I’ve been on this huge audiobook kick the last week. As in, since December 12, I have read 8 books. (This is what happens when I finish my work early/do not have enough work to do. Honestly, this is fun but I’d rather be writing.) Maybe I’m just trying to hit my 40 book goal for 2016—I am at 26. The answer seems like yeah, right.

Through the Centre for Equitable Library Access program (CELA), Canadians with print disabilities can access a variety of audio or braille books on loan, for free. Most of these books are recorded by the CNIB (Canadian National Institute for the Blind), and as such, Canadian authors are well-featured, and I’ve actually been able to find a book on goalball in the collection. Following Margaret Trudeau’s Changing My Mind, I read Invisible: My Journey Through Vision and Hearing Loss by Ruth Silver.

On attending a conference about promoting independence for those who are both hard of hearing and visually impaired (Deafblind or deaf-blind), she writes:

There was only one speaker who was deaf-blind.
—Ruth Silver in Invisible: My Journey Through Vision and Hearing Loss 

Immediately, I rewound. I listened again, and shook my head.
Typical.

I do not know for certain what year Ruth Silver attended this event in question, of which she wrote “There was only one speaker who was deaf-blind,” prior to starting the Centre for Deaf-Blind Persons in Milwaukee in 1983. She published the memoir in 2012. In any event, that is twenty nine years prior to the book’s publication, and thirty three years ago as of 2016.

I do know that not much has changed.

In mid-November, I had the opportunity to attend an event in Toronto, one that had patients in the title no less.
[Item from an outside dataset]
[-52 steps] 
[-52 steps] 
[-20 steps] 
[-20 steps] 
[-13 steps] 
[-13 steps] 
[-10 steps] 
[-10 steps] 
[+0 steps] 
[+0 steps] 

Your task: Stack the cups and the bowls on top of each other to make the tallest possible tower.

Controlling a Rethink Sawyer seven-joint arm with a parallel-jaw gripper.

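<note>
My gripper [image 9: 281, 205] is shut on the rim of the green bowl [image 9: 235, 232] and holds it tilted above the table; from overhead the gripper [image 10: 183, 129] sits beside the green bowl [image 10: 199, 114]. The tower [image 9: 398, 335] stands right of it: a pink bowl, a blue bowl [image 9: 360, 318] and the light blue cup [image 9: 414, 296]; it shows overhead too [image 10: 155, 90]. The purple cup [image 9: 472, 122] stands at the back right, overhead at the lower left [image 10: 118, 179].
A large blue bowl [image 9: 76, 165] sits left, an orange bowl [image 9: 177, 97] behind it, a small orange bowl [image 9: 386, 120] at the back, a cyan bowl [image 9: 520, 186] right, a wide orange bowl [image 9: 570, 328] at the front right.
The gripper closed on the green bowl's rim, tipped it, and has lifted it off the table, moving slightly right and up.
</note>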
While matters were not “solved”, in response to Twitter-vocalization regarding true patient inclusion by Bill and I, the organizer reached out to us via e-mail following the event to “address” our concerns. The crux of the matter is, even an event that was meant for patients, did not feature a single patient speaking on the matter at hand. While you can scroll back in my Twitter feed or contact me directly to learn more, I’m not going to give nods to the event itself. One, because as much as this event frustrated me, I want to believe they had good intentions even if they were way off the mark, and two, because I believe that these nonprofits are likely doing their patient communities good: it is not up to me to speak on the actual work of these groups. (Disclosure: They paid my travel and expenses, they being pharma, I presume).

So here it is again. There was not one single patient on the agenda. I don’t want to hear any of that bogus “we are all patients” crud (nor that taxpayer BS)—yes at some time we are all patients. However, there are those of us who are chronic patients, reliant on medicine to stay healthy and/or alive.
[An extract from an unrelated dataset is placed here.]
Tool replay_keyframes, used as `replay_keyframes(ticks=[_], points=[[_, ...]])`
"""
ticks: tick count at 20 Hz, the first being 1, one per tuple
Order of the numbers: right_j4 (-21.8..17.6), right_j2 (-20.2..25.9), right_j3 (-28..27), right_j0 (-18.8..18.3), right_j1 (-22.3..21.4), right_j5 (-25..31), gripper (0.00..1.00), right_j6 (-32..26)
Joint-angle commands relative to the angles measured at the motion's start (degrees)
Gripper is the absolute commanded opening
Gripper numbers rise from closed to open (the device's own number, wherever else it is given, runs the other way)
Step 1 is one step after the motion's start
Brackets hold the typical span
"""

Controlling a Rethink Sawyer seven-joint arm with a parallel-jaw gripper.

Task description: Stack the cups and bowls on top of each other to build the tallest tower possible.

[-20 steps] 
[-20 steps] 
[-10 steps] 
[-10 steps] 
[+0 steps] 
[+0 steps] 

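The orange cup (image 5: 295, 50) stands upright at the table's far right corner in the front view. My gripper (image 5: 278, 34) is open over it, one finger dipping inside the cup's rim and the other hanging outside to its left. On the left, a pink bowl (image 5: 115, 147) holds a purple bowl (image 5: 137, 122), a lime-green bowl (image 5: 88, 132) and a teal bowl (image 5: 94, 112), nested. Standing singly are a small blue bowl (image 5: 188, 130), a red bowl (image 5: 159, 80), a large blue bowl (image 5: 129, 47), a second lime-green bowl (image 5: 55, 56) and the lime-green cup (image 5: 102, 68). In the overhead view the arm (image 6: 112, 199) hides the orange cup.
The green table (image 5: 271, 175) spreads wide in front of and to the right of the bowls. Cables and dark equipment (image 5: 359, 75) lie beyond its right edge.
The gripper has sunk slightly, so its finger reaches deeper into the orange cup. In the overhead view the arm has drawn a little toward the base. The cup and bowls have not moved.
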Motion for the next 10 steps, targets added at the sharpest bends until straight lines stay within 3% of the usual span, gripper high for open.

How sad is it that as this uprising, somewhat-bright, restless collective of humans craving better, how is it we have not gotten this straight in thirty three years?

I wish I knew. Documents like the excellent Patients Included Charter for Conferences get us closer. But they need to be implemented, advocated for in themselves. And we need Canadian patients to be in on, in for this movement, too.

It’s been 33 years. And we’re only starting to figure this out. The uprising is bottom-up, not top-down. I mean, or the reverse, depending on how you view who is in power.

so must we demonstrate
that we can get it straight?
we painted a picture
now we’re drowning in the paint
let’s figure out what the fuck it’s about
before the picture we painted
chews us up and spits us out 

sick of painting in black and white
my pen is dry, now i’m uptight
so sick of limiting myself to fit your definition.

redefine.

—redefine, incubus

We are well overdue to break the typical.
Probably, well overdue by well over 33 years.